Task inputs —
== == ==

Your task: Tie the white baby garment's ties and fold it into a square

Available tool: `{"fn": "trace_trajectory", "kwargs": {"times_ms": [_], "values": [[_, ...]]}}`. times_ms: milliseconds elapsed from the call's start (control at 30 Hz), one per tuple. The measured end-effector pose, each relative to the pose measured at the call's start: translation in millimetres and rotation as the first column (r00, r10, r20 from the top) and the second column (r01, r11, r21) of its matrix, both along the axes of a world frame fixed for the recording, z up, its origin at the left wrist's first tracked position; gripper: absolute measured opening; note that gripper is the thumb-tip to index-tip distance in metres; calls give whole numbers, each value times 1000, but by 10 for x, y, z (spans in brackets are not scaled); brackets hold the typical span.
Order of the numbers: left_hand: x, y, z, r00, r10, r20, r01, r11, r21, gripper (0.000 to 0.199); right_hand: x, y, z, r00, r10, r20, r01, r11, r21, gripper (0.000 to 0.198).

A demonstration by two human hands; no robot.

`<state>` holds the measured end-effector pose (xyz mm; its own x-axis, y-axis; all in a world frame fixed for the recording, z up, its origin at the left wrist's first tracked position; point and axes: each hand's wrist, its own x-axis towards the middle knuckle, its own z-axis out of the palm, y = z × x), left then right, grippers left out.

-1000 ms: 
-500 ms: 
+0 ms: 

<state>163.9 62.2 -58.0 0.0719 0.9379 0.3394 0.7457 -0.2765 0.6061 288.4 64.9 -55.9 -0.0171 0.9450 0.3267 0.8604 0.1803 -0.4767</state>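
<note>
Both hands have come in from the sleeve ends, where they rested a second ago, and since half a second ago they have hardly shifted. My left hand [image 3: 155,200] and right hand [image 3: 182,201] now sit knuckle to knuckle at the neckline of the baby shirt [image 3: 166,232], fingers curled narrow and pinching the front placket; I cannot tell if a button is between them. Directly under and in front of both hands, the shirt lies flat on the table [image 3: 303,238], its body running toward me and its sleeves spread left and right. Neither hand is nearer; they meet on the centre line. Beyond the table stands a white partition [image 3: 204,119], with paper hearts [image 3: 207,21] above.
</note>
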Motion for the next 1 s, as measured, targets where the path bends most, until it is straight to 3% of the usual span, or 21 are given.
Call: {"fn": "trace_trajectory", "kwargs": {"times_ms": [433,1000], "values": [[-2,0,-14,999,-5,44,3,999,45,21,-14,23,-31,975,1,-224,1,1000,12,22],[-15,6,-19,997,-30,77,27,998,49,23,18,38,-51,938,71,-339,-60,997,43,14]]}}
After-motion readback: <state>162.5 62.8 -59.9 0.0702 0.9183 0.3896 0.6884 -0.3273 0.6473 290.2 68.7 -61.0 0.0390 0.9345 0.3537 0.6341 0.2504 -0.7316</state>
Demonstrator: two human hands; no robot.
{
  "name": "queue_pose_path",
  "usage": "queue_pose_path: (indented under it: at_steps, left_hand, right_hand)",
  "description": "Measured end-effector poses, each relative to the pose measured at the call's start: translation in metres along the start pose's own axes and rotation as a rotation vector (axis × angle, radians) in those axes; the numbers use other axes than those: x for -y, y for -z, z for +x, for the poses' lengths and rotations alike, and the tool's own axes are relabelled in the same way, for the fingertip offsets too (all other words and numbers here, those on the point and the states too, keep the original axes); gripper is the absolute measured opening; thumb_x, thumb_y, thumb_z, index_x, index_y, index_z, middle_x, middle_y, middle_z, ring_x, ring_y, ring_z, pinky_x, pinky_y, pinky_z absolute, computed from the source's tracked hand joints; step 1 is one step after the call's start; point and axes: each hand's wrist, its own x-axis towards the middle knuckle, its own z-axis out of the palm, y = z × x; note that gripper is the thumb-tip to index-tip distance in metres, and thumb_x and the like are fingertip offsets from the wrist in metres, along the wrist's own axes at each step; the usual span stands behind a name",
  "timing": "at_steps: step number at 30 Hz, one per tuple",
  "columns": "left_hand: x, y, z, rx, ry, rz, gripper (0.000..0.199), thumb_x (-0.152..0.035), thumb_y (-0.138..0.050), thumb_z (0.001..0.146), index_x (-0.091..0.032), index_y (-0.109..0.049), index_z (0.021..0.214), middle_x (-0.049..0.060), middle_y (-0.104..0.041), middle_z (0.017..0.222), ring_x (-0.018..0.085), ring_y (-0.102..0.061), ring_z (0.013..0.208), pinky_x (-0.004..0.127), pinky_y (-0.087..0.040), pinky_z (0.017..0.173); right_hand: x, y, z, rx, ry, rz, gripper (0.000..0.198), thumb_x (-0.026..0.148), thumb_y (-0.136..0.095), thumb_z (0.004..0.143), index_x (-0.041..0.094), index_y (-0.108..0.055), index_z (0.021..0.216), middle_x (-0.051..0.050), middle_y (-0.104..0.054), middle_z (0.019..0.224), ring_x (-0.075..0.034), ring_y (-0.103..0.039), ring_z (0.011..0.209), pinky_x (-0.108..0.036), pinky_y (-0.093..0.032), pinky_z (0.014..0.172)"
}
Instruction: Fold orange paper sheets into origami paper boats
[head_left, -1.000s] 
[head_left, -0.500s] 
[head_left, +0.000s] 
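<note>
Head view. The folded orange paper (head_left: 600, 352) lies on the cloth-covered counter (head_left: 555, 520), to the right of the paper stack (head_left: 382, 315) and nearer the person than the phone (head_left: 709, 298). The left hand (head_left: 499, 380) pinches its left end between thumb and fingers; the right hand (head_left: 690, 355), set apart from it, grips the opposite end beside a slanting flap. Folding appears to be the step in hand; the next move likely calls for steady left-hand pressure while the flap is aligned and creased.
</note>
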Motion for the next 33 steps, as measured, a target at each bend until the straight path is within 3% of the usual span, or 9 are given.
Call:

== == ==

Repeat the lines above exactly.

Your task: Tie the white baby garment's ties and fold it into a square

Available tool: `{"fn": "trace_trajectory", "kwargs": {"times_ms": [_], "values": [[_, ...]]}}`. times_ms: milliseconds elapsed from the call's start (control at 30 Hz), one per tuple. The measured end-effector pose, each relative to the pose measured at the call's start: translation in millimetres and rotation as the first column (r00, r10, r20 from the top) and the second column (r01, r11, r21) of its matrix, both along the axes of a world frame fixed for the recording, z up, its origin at the left wrist's first tracked position; gripper: absolute measured opening; note that gripper is the thumb-tip to index-tip distance in metres; calls give whole numbers, each value times 1000, but by 10 for x, y, z (spans in brackets are not scaled); brackets hold the typical span.
Order of the numbers: left_hand: x, y, z, r00, r10, r20, r01, r11, r21, gripper (0.000 to 0.199); right_hand: x, y, z, r00, r10, r20, r01, r11, r21, gripper (0.000 to 0.198).

A demonstration by two human hands; no robot.

`<state>` holds the measured end-effector pose (xyz mm; its own x-axis, y-axis; all in a world frame fixed for the recording, z up, its origin at the left wrist's first tracked position; point and axes: each hand's wrist, its own x-axis towards the middle knuckle, its own z-axis out of the palm, y = z × x), left then right, grippers left out.

-1000 ms: 
-500 ms: 
+0 ms: 

<state>163.9 62.2 -58.0 0.0719 0.9379 0.3394 0.7457 -0.2765 0.6061 288.4 64.9 -55.9 -0.0171 0.9450 0.3267 0.8604 0.1803 -0.4767</state>
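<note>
Both hands have come in from the sleeve ends, where they rested a second ago, and since half a second ago they have hardly shifted. My left hand [image 3: 155,200] and right hand [image 3: 182,201] now sit knuckle to knuckle at the neckline of the baby shirt [image 3: 166,232], fingers curled narrow and pinching the front placket; I cannot tell if a button is between them. Directly under and in front of both hands, the shirt lies flat on the table [image 3: 303,238], its body running toward me and its sleeves spread left and right. Neither hand is nearer; they meet on the centre line. Beyond the table stands a white partition [image 3: 204,119], with paper hearts [image 3: 207,21] above.
</note>
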Motion for the next 1 s, as measured, targets where the path bends most, until it is straight to 3% of the usual span, or 21 are given.
Call: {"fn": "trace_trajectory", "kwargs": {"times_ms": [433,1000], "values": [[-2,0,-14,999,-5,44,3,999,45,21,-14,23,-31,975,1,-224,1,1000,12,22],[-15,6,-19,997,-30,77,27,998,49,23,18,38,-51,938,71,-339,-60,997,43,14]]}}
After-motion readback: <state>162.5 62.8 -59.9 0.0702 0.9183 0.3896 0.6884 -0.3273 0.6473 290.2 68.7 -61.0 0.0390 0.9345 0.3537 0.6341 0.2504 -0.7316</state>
Demonstrator: two human hands; no robot.
{
  "name": "queue_pose_path",
  "usage": "queue_pose_path: (indented under it: at_steps, left_hand, right_hand)",
  "description": "Measured end-effector poses, each relative to the pose measured at the call's start: translation in metres along the start pose's own axes and rotation as a rotation vector (axis × angle, radians) in those axes; the numbers use other axes than those: x for -y, y for -z, z for +x, for the poses' lengths and rotations alike, and the tool's own axes are relabelled in the same way, for the fingertip offsets too (all other words and numbers here, those on the point and the states too, keep the original axes); gripper is the absolute measured opening; thumb_x, thumb_y, thumb_z, index_x, index_y, index_z, middle_x, middle_y, middle_z, ring_x, ring_y, ring_z, pinky_x, pinky_y, pinky_z absolute, computed from the source's tracked hand joints; step 1 is one step after the call's start; point and axes: each hand's wrist, its own x-axis towards the middle knuckle, its own z-axis out of the palm, y = z × x; note that gripper is the thumb-tip to index-tip distance in metres, and thumb_x and the like are fingertip offsets from the wrist in metres, along the wrist's own axes at each step; the usual span stands behind a name",
  "timing": "at_steps: step number at 30 Hz, one per tuple",
  "columns": "left_hand: x, y, z, rx, ry, rz, gripper (0.000..0.199), thumb_x (-0.152..0.035), thumb_y (-0.138..0.050), thumb_z (0.001..0.146), index_x (-0.091..0.032), index_y (-0.109..0.049), index_z (0.021..0.214), middle_x (-0.049..0.060), middle_y (-0.104..0.041), middle_z (0.017..0.222), ring_x (-0.018..0.085), ring_y (-0.102..0.061), ring_z (0.013..0.208), pinky_x (-0.004..0.127), pinky_y (-0.087..0.040), pinky_z (0.017..0.173); right_hand: x, y, z, rx, ry, rz, gripper (0.000..0.198), thumb_x (-0.026..0.148), thumb_y (-0.136..0.095), thumb_z (0.004..0.143), index_x (-0.041..0.094), index_y (-0.108..0.055), index_z (0.021..0.216), middle_x (-0.051..0.050), middle_y (-0.104..0.054), middle_z (0.019..0.224), ring_x (-0.075..0.034), ring_y (-0.103..0.039), ring_z (0.011..0.209), pinky_x (-0.108..0.036), pinky_y (-0.093..0.032), pinky_z (0.014..0.172)"
}
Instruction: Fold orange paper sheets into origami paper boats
[head_left, -1.000s] 
[head_left, -0.500s] 
[head_left, +0.000s] 
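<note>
Head view. The folded orange paper (head_left: 600, 352) lies on the cloth-covered counter (head_left: 555, 520), to the right of the paper stack (head_left: 382, 315) and nearer the person than the phone (head_left: 709, 298). The left hand (head_left: 499, 380) pinches its left end between thumb and fingers; the right hand (head_left: 690, 355), set apart from it, grips the opposite end beside a slanting flap. Folding appears to be the step in hand; the next move likely calls for steady left-hand pressure while the flap is aligned and creased.
</note>
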Motion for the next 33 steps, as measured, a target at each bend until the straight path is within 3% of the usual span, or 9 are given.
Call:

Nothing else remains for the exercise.